Other ways to navigate a program are:
- 'next' - which will take you through one line of code, but will step over function calls such as puts.
- 'step' - which will take you through one line of code, but will step into function calls
- 'stepi' - whch will take you through one instruction at a time, stepping into function calls
For each of these methods, work through the program after setting a breakpoint in main.
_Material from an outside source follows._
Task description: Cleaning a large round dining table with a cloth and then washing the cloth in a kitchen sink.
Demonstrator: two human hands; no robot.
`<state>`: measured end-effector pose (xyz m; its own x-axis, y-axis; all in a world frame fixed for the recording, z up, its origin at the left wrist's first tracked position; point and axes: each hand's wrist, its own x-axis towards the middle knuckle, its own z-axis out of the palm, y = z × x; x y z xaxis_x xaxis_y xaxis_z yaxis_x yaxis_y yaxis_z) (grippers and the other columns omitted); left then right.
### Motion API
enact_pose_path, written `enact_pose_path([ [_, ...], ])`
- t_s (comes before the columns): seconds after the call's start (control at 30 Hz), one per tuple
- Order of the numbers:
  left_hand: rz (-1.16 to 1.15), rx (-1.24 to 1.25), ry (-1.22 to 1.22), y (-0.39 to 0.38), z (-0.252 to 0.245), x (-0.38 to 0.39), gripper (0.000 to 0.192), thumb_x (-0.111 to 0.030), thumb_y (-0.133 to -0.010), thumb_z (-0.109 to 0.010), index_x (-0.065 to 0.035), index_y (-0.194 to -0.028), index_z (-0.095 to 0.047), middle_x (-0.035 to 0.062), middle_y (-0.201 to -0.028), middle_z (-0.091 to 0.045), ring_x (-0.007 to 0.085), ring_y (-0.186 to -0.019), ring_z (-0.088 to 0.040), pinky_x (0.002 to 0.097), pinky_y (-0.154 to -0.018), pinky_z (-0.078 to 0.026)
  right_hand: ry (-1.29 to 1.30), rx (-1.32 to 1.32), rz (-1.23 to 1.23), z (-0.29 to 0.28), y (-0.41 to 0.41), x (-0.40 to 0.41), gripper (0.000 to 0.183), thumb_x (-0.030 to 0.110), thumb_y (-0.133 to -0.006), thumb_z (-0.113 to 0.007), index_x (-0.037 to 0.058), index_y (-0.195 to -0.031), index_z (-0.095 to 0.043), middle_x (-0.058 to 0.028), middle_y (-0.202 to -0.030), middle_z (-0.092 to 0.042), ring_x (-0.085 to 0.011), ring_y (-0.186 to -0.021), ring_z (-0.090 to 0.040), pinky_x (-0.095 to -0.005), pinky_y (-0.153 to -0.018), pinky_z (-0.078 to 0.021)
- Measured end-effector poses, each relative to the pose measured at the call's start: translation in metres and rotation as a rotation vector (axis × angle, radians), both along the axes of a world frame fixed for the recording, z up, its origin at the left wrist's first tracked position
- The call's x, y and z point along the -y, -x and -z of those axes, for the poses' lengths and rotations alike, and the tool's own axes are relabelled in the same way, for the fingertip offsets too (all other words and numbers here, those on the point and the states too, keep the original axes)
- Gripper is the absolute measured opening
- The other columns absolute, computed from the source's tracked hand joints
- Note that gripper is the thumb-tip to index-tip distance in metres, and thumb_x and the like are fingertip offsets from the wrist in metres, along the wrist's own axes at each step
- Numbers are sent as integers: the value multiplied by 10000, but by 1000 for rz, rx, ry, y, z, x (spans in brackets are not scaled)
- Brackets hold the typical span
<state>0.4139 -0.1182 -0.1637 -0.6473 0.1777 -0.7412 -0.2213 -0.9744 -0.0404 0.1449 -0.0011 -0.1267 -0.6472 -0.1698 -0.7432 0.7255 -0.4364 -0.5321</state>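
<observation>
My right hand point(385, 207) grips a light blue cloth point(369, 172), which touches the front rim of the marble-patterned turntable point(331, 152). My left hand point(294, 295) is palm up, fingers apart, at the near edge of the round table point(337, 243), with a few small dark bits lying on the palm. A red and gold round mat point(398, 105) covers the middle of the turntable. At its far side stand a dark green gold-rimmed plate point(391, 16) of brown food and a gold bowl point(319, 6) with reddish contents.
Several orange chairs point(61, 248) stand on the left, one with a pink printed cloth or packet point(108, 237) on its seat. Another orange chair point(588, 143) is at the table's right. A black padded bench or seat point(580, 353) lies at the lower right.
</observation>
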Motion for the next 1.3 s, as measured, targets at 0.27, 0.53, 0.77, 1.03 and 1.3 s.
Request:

Take specific care to see what step and stepi see after entering puts. Most of the time, because those are part of standard libraries, we don't need to step into anything.
Breakpoints
Let's take a look at the main function using 'disassemble' or 'disass':
gef➤ disass main
Dump of assembler code for function main:
0x080483fb <+0>: lea ecx,[esp+0x4]
0x080483ff <+4>: and esp,0xfffffff0
0x08048402 <+7>: push DWORD PTR [ecx-0x4]
0x08048405 <+10>: push ebp
0x08048406 <+11>: mov ebp,esp
0x08048408 <+13>: push ecx
0x08048409 <+14>: sub esp,0x4
0x0804840c <+17>: sub esp,0xc
0x0804840f <+20>: push 0x80484b0
0x08048414 <+25>: call 0x80482d0 <puts@plt>
0x08048419 <+30>: add esp,0x10
0x0804841c <+33>: mov eax,0x0
0x08048421 <+38>: mov ecx,DWORD PTR [ebp-0x4]
0x08048424 <+41>: leave
0x08048425 <+42>: lea esp,[ecx-0x4]
0x08048428 <+45>: ret
End of assembler dump.
Let's say we wanted to break on the call to puts. We can do this by setting a breakpoint for that instruction.
Like this:
gef➤ b *main+25
Breakpoint 1 at 0x8048414
Or like this:
gef➤ b *0x08048414
Note: breakpoint 1 also set at pc 0x08048414
Breakpoint 2 at 0x08048414
When we run the binary and it tries to execute that instruction, the process will pause and drop us into the debugger console:
gef➤ r
Starting program: /home/devey/nightmare/modules/02-intro_tooling/hello_world
[ Legend: Modified register | Code | Heap | Stack | String ]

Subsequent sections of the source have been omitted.